#  > Petroleum Industry Zone >  > Reservoir >  >  >  DST Analysis - Two Boundary Effects

## Yusri Ibrahim

Hi guys,

I have a quick question regarding DST analysis of boundary effect in Pressure Derivative Plots.

From the late time region of my pressure derivative plot, two boundary effect was apparent which was closed boundary (upward curve) and a constant pressure boundary (downward curve). The constant pressure boundary appears just after the closed boundary so my pressure derivative plot curves upwards then downwards in the late time region.

Here's the thing, both this effect is supported by the geological feature (seal and aquifer support) and the dipping of the reservoir actually accounts for the timing of these two features. 

So my question is weather Pressure derivative plot can possibly show two very different boundary effects one after another or is this just another case of ambiguity?



Cheers,
YusriSee More: DST Analysis - Two Boundary Effects

----------


## brhm

Dear Yusri
Is that a build up test?
if so could you please let me know what is the production period you have used before extracting the derivative plot? 
what is the production period before the build up during the test and what is the acual production period of the well since first production?

----------


## vibhore

Dear Yusri,

From the late time region of my pressure derivative plot, two boundary effect was apparent which was closed boundary (upward curve) and a constant pressure boundary (downward curve). The constant pressure boundary appears just after the closed boundary so my pressure derivative plot curves upwards then downwards in the late time region.

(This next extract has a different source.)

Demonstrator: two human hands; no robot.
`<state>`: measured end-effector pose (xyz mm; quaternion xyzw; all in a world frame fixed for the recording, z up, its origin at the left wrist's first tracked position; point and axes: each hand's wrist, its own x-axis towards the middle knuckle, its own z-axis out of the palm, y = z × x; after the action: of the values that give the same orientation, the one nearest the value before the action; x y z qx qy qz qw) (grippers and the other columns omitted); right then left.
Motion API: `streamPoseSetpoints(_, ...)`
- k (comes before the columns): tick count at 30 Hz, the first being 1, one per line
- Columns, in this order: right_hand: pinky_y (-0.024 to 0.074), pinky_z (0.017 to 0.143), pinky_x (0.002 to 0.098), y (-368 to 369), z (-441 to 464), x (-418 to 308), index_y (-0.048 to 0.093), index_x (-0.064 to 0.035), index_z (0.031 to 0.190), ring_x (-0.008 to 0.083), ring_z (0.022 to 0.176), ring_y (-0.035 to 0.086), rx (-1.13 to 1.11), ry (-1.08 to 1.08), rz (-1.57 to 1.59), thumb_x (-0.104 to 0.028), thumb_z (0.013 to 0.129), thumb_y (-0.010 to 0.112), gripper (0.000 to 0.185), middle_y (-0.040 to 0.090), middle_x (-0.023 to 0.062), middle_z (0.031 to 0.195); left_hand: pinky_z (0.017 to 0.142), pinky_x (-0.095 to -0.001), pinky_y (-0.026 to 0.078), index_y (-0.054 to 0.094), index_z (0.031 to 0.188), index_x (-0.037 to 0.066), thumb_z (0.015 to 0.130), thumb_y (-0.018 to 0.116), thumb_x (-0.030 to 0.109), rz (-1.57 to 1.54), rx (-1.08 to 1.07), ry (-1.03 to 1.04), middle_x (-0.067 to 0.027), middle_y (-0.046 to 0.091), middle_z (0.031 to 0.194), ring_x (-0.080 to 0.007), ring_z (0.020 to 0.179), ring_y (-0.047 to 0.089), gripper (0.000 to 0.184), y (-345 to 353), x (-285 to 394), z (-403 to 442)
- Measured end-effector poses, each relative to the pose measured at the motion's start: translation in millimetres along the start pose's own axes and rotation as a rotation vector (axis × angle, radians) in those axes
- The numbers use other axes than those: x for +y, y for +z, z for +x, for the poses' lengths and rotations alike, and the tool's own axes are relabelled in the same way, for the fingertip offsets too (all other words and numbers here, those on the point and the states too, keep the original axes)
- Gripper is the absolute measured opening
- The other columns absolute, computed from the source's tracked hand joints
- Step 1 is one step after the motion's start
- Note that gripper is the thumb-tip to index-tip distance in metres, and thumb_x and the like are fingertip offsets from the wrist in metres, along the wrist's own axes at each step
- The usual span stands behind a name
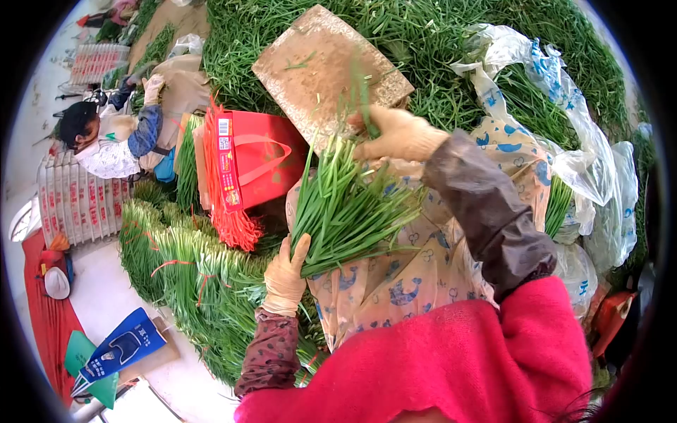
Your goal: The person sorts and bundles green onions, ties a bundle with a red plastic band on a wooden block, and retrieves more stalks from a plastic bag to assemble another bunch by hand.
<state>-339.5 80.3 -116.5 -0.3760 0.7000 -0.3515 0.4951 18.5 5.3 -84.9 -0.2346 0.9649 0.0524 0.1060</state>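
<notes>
My left hand (285, 273), in a pale glove, is closed around a thick bunch of garlic chives (352, 211) near its lower left side. The bunch lies over the patterned plastic apron (402, 289) on my lap, its cut ends toward the board. My right hand (402, 134), also gloved, is by the upper end of the bunch, fingers bent. A few green stalks (360, 88), smeared by motion, stick up from its fingertips. Beyond it lies a worn, dirt-covered board (324, 63) with bits of leaf on it.
Loose chives (451, 28) are heaped behind the board. A red bag (268, 158) with red ties (236, 227) stands left of the board. Tied bundles (176, 264) line my left. Clear plastic bags (599, 169) lie right. Another person (113, 137) sits at the far left.
</notes>
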Motion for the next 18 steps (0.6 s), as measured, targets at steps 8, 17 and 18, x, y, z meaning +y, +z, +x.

About your querry of boundary effect on pressure derivative, if the derivative goes up during late times it shows the presence of a boundary/fault. If the test is for sufficient time for the derivative to stabilize then the derivative stablizes at twice the value that of the radial homogeneous, in case of single fault.
Now for closed boundary case, the derivative and the del P curve both goes up with a slope of +1 and that too only in the drawdown case. This is pseudo steady state case. the reason for the derivative to go up is that since the volume of the closed reservoir is fixed and the pressure transient has seen all the boundaries, so the pressure continues to decline, thats why dP and its derivative increases in drawdown.
And for constant pressure case, the change in pressure, after the transient reaches the constant pressure is negligible so the derivative falls. This is visible in both drawdown and build up.

----------